Combining three types of process-to-resource bindings, and three types of resource-to-machine bindings, leads to nine combinations that we need to consider when migrating code. These nine combinations are shown in Fig. 3-19.

Figure 3-19. Actions to be taken with respect to the references to local resources when migrating code to another machine.

(This item is displayed on page 109 in the print version)

Let us first consider the possibilities when a process is bound to a resource by identifier. When the resource is unattached, it is generally best to move it along with the migrating code. However, when the resource is shared by other processes, an alternative is to establish a global reference, that is, a reference that can cross machine boundaries.
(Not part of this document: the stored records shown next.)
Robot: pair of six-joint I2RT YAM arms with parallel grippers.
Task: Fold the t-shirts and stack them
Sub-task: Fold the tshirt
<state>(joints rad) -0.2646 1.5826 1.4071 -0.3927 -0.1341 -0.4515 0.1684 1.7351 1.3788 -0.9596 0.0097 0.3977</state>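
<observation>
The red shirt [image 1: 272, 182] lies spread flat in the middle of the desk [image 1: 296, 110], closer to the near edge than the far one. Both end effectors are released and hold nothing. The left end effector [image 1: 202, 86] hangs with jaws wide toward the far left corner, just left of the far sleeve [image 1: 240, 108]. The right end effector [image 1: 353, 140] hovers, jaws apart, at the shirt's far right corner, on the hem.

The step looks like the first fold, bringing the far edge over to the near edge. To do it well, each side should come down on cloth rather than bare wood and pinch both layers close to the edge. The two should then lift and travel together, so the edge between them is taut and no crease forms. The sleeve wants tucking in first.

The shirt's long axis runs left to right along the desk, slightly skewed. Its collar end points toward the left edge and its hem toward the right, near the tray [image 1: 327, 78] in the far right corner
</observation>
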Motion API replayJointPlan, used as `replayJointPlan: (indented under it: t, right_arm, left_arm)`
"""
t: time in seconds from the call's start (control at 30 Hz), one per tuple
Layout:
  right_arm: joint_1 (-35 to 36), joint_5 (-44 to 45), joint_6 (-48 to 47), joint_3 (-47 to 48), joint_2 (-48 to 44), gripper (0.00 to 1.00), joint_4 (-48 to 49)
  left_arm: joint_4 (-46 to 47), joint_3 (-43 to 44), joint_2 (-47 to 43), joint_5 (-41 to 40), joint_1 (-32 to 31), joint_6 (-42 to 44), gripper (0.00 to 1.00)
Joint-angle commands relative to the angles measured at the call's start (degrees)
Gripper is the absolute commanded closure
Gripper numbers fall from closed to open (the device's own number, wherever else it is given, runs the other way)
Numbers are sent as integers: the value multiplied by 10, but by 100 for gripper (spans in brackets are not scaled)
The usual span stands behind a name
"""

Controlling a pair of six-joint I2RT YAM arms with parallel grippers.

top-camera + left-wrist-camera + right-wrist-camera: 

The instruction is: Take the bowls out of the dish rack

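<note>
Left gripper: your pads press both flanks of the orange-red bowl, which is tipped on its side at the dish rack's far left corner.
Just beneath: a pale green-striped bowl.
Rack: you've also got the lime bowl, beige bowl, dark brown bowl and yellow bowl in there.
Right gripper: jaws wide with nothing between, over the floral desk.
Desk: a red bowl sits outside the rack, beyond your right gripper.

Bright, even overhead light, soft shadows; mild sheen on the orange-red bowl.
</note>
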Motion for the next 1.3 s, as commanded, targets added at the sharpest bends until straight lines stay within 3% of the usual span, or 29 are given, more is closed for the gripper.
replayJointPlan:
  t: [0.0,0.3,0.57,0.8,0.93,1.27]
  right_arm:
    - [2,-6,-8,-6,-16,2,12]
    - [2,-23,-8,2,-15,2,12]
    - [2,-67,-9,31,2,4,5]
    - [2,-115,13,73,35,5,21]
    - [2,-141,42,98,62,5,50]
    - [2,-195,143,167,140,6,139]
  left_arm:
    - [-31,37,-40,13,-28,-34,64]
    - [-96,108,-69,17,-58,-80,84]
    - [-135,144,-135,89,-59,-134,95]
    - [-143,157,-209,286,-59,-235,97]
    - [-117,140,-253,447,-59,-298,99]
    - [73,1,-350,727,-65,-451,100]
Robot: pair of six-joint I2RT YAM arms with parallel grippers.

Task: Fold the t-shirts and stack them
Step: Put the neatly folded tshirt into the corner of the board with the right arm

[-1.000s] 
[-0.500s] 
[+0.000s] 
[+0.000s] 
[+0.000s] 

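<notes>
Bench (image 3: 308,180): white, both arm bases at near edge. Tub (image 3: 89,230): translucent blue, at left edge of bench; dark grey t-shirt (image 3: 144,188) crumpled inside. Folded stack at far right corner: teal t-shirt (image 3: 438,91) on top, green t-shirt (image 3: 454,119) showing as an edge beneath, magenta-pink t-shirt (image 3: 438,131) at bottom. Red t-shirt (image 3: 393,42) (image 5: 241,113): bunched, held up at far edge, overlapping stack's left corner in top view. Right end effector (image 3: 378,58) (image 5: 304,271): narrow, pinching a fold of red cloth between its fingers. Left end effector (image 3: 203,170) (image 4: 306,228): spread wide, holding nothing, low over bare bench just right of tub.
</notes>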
An example of such a reference is a URL. When the resource is fastened or fixed, the best solution is also to create a global reference.

[Page 109]

It is important to realize that establishing a global reference may be more than just making use of URLs, and that the use of such a reference is sometimes prohibitively expensive. Consider, for example, a program that generates high-quality images for a dedicated multimedia workstation. Fabricating high-quality images in real time is a compute-intensive task, for which reason the program may be moved to a high-performance compute server. Establishing a global reference to the multimedia workstation means setting up a communication path between the compute server and the workstation. In addition, there is significant processing involved at both the server and the workstation to meet the bandwidth requirements of transferring the images. The net result may be that moving the program to the compute server is not such a good idea, only because the cost of the global reference is too high.

Another example of where establishing a global reference is not always that easy is when migrating a process that is making use of a local communication end point. In that case, we are dealing with a fixed resource to which the process is bound by the identifier. There are basically two solutions. One solution is to let the process set up a connection to the source machine after it has migrated and install a separate process at the source machine that simply forwards all incoming messages. The main drawback of this approach is that whenever the source machine malfunctions, communication with the migrated process may fail. The alternative solution is to have all processes that communicated with the migrating process, change their global reference, and send messages to the new communication end point at the target machine.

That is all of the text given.